*** Supplied information ***
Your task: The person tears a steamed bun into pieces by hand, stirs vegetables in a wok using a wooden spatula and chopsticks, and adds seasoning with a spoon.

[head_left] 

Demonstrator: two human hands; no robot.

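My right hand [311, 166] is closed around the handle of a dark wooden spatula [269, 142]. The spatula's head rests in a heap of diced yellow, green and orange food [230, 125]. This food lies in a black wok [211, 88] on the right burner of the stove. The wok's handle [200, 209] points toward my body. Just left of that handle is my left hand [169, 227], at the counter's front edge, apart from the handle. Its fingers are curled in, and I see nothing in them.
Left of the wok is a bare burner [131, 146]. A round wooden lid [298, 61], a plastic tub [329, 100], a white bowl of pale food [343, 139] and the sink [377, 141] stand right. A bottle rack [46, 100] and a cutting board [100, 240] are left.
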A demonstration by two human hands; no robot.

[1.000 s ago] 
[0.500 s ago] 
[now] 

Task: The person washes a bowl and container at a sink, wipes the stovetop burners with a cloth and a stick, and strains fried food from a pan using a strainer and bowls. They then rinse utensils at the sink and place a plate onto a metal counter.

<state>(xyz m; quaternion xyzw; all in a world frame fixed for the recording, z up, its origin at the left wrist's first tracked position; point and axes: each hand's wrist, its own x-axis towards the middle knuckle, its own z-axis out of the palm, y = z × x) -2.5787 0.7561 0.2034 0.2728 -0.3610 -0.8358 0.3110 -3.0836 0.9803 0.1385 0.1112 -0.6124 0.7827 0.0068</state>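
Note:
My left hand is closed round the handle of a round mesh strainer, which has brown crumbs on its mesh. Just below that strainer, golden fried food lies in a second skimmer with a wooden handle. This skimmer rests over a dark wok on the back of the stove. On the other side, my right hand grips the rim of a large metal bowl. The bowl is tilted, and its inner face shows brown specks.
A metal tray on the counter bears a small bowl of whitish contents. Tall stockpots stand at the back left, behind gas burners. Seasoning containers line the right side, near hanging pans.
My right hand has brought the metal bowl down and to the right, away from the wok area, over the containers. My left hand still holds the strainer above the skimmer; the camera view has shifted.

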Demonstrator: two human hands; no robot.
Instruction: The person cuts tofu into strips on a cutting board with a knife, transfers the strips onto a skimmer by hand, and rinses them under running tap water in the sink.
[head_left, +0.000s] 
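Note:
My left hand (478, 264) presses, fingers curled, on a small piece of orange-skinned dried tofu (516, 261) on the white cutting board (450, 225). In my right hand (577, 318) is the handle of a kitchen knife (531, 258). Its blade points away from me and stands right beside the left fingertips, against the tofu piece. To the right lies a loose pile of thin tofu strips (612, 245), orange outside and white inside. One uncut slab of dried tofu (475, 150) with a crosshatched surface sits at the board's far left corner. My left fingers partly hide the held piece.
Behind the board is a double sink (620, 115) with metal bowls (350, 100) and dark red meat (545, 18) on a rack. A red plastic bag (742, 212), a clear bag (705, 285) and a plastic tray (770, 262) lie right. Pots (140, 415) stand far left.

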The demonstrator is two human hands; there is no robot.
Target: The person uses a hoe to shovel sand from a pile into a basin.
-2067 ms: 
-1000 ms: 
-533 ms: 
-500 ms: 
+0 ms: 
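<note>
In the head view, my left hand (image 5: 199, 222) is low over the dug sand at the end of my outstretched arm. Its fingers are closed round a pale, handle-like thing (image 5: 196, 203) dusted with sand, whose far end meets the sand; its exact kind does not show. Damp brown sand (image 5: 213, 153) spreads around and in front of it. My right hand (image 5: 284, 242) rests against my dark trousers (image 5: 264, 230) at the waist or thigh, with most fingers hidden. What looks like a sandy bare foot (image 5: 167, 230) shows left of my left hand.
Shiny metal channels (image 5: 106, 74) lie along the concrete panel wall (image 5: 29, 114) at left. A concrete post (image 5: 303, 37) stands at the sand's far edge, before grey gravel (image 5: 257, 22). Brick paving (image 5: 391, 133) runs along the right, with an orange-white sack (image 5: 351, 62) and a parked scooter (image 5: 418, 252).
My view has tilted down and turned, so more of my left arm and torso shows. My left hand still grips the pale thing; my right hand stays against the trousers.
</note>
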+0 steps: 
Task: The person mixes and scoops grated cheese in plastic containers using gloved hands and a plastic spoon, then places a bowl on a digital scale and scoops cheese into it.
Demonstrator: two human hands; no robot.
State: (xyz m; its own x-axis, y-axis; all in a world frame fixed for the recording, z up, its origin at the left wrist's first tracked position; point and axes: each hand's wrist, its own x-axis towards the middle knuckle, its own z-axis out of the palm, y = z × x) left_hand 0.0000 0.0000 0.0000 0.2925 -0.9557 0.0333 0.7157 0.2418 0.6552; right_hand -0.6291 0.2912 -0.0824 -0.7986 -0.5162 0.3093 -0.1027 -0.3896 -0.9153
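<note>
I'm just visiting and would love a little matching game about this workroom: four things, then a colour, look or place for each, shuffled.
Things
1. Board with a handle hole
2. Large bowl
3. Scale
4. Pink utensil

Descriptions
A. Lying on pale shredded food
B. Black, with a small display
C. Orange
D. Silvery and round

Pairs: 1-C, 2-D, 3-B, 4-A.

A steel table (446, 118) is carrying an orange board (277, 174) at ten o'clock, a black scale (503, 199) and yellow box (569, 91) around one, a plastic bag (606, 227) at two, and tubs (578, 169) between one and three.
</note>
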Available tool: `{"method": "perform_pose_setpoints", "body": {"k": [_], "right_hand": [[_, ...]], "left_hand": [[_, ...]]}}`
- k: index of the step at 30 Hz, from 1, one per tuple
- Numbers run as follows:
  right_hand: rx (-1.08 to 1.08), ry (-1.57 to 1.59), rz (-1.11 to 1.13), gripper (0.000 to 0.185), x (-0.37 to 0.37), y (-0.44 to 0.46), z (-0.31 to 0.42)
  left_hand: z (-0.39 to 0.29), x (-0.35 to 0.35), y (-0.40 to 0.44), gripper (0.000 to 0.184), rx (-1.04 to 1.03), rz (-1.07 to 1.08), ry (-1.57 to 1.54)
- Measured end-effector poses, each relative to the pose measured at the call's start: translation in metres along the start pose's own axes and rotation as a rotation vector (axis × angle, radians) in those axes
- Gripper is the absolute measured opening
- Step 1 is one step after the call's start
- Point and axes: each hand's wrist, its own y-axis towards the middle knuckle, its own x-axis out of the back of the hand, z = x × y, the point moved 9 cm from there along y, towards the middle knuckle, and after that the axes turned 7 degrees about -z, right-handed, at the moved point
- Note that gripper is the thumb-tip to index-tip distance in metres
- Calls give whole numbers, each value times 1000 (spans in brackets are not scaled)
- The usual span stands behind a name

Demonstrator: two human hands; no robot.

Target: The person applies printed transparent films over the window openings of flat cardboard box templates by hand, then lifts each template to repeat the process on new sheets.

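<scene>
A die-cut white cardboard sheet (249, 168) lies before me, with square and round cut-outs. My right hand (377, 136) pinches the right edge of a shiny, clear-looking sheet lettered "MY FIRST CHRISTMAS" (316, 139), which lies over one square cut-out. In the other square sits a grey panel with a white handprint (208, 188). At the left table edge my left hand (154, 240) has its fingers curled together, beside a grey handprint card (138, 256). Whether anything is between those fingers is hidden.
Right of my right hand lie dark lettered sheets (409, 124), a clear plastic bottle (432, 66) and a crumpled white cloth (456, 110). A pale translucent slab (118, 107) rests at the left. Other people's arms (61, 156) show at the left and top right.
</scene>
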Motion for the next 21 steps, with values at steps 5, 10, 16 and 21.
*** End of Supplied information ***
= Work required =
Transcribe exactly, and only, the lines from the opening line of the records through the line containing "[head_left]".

= Answer section =
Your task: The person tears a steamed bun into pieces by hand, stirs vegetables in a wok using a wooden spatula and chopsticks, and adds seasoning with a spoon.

[head_left] 

That completes the answer to the exercise.